» **Task statement**:
The response should contain every entry, reproduced exactly.

» **Working data**:
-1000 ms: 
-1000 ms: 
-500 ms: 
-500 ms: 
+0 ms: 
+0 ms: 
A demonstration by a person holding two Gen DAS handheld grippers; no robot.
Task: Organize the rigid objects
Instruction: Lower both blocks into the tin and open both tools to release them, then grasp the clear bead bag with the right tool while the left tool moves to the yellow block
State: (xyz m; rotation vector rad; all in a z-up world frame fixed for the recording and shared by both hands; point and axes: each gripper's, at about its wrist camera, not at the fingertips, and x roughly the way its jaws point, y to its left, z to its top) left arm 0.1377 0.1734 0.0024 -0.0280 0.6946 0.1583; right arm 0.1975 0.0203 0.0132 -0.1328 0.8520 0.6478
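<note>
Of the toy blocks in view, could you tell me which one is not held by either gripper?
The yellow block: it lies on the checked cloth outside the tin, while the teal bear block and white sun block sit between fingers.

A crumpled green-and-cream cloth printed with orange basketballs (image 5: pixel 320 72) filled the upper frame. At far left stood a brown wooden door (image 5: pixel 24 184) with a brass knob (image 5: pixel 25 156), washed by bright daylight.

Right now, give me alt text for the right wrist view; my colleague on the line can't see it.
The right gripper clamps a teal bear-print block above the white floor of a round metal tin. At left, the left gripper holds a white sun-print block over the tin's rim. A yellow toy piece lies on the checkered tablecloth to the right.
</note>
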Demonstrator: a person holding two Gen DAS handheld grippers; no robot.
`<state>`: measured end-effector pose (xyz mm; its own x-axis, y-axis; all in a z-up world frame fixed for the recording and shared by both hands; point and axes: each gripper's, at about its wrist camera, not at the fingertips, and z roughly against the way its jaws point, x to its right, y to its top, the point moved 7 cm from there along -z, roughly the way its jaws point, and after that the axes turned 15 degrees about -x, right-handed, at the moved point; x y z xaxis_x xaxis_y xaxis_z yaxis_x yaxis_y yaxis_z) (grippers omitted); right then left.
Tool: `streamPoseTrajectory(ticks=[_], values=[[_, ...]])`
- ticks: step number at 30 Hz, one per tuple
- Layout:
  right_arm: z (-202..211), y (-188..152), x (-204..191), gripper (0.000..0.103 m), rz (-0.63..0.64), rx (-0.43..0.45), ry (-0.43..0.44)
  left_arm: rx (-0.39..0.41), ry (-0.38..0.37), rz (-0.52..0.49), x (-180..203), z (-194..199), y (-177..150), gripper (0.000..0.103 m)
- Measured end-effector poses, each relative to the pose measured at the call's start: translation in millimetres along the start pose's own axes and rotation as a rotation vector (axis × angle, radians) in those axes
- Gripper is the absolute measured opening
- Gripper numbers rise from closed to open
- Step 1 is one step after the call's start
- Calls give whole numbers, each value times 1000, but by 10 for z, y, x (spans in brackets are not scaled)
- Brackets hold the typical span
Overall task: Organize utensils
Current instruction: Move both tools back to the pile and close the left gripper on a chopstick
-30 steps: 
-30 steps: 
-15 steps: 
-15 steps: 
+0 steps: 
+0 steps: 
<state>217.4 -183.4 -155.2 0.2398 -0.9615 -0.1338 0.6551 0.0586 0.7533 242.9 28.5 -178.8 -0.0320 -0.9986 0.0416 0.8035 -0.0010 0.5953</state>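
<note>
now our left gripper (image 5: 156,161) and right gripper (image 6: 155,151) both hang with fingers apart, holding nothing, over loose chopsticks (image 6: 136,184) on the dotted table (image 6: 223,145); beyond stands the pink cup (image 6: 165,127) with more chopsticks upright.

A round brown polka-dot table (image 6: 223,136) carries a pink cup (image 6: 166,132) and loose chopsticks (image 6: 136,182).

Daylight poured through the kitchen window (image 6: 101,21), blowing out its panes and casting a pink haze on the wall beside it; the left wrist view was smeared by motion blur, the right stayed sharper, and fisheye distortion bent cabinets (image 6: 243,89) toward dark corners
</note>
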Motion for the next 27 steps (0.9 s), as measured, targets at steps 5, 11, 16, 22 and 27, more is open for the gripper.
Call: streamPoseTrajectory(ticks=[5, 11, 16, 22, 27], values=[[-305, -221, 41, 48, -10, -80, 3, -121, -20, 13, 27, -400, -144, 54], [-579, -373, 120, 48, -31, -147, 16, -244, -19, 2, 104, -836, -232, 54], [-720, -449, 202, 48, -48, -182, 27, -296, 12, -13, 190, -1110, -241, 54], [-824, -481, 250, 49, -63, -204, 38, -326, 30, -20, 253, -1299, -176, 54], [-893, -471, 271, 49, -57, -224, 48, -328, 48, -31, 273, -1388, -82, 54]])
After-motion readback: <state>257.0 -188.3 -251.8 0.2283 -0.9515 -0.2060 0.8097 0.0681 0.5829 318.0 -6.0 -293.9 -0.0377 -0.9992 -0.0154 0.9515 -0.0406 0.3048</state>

» **Response area**:
-1000 ms: 
-1000 ms: 
-500 ms: 
-500 ms: 
+0 ms: 
+0 ms: 
A demonstration by a person holding two Gen DAS handheld grippers; no robot.
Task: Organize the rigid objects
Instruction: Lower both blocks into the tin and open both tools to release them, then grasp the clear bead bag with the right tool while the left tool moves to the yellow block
State: (xyz m; rotation vector rad; all in a z-up world frame fixed for the recording and shared by both hands; point and axes: each gripper's, at about its wrist camera, not at the fingertips, and x roughly the way its jaws point, y to its left, z to its top) left arm 0.1377 0.1734 0.0024 -0.0280 0.6946 0.1583; right arm 0.1975 0.0203 0.0132 -0.1328 0.8520 0.6478
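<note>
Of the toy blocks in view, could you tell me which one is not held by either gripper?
The yellow block: it lies on the checked cloth outside the tin, while the teal bear block and white sun block sit between fingers.

A crumpled green-and-cream cloth printed with orange basketballs (image 5: pixel 320 72) filled the upper frame. At far left stood a brown wooden door (image 5: pixel 24 184) with a brass knob (image 5: pixel 25 156), washed by bright daylight.

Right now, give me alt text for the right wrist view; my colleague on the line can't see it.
The right gripper clamps a teal bear-print block above the white floor of a round metal tin. At left, the left gripper holds a white sun-print block over the tin's rim. A yellow toy piece lies on the checkered tablecloth to the right.
</note>
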Demonstrator: a person holding two Gen DAS handheld grippers; no robot.
`<state>`: measured end-effector pose (xyz mm; its own x-axis, y-axis; all in a z-up world frame fixed for the recording and shared by both hands; point and axes: each gripper's, at about its wrist camera, not at the fingertips, and z roughly against the way its jaws point, x to its right, y to its top, the point moved 7 cm from there along -z, roughly the way its jaws point, and after that the axes turned 15 degrees about -x, right-handed, at the moved point; x y z xaxis_x xaxis_y xaxis_z yaxis_x yaxis_y yaxis_z) (grippers omitted); right then left.
Tool: `streamPoseTrajectory(ticks=[_], values=[[_, ...]])`
- ticks: step number at 30 Hz, one per tuple
- Layout:
  right_arm: z (-202..211), y (-188..152), x (-204..191), gripper (0.000..0.103 m), rz (-0.63..0.64), rx (-0.43..0.45), ry (-0.43..0.44)
  left_arm: rx (-0.39..0.41), ry (-0.38..0.37), rz (-0.52..0.49), x (-180..203), z (-194..199), y (-177..150), gripper (0.000..0.103 m)
- Measured end-effector poses, each relative to the pose measured at the call's start: translation in millimetres along the start pose's own axes and rotation as a rotation vector (axis × angle, radians) in those axes
- Gripper is the absolute measured opening
- Gripper numbers rise from closed to open
- Step 1 is one step after the call's start
- Calls give whole numbers, each value times 1000, but by 10 for z, y, x (spans in brackets are not scaled)
- Brackets hold the typical span
Overall task: Organize utensils
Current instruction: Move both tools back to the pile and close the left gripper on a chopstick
-30 steps: 
-30 steps: 
-15 steps: 
-15 steps: 
+0 steps: 
+0 steps: 
<state>217.4 -183.4 -155.2 0.2398 -0.9615 -0.1338 0.6551 0.0586 0.7533 242.9 28.5 -178.8 -0.0320 -0.9986 0.0416 0.8035 -0.0010 0.5953</state>
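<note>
now our left gripper (image 5: 156,161) and right gripper (image 6: 155,151) both hang with fingers apart, holding nothing, over loose chopsticks (image 6: 136,184) on the dotted table (image 6: 223,145); beyond stands the pink cup (image 6: 165,127) with more chopsticks upright.

A round brown polka-dot table (image 6: 223,136) carries a pink cup (image 6: 166,132) and loose chopsticks (image 6: 136,182).

Daylight poured through the kitchen window (image 6: 101,21), blowing out its panes and casting a pink haze on the wall beside it; the left wrist view was smeared by motion blur, the right stayed sharper, and fisheye distortion bent cabinets (image 6: 243,89) toward dark corners
</note>
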Motion for the next 27 steps (0.9 s), as measured, targets at steps 5, 11, 16, 22 and 27, more is open for the gripper.
Call: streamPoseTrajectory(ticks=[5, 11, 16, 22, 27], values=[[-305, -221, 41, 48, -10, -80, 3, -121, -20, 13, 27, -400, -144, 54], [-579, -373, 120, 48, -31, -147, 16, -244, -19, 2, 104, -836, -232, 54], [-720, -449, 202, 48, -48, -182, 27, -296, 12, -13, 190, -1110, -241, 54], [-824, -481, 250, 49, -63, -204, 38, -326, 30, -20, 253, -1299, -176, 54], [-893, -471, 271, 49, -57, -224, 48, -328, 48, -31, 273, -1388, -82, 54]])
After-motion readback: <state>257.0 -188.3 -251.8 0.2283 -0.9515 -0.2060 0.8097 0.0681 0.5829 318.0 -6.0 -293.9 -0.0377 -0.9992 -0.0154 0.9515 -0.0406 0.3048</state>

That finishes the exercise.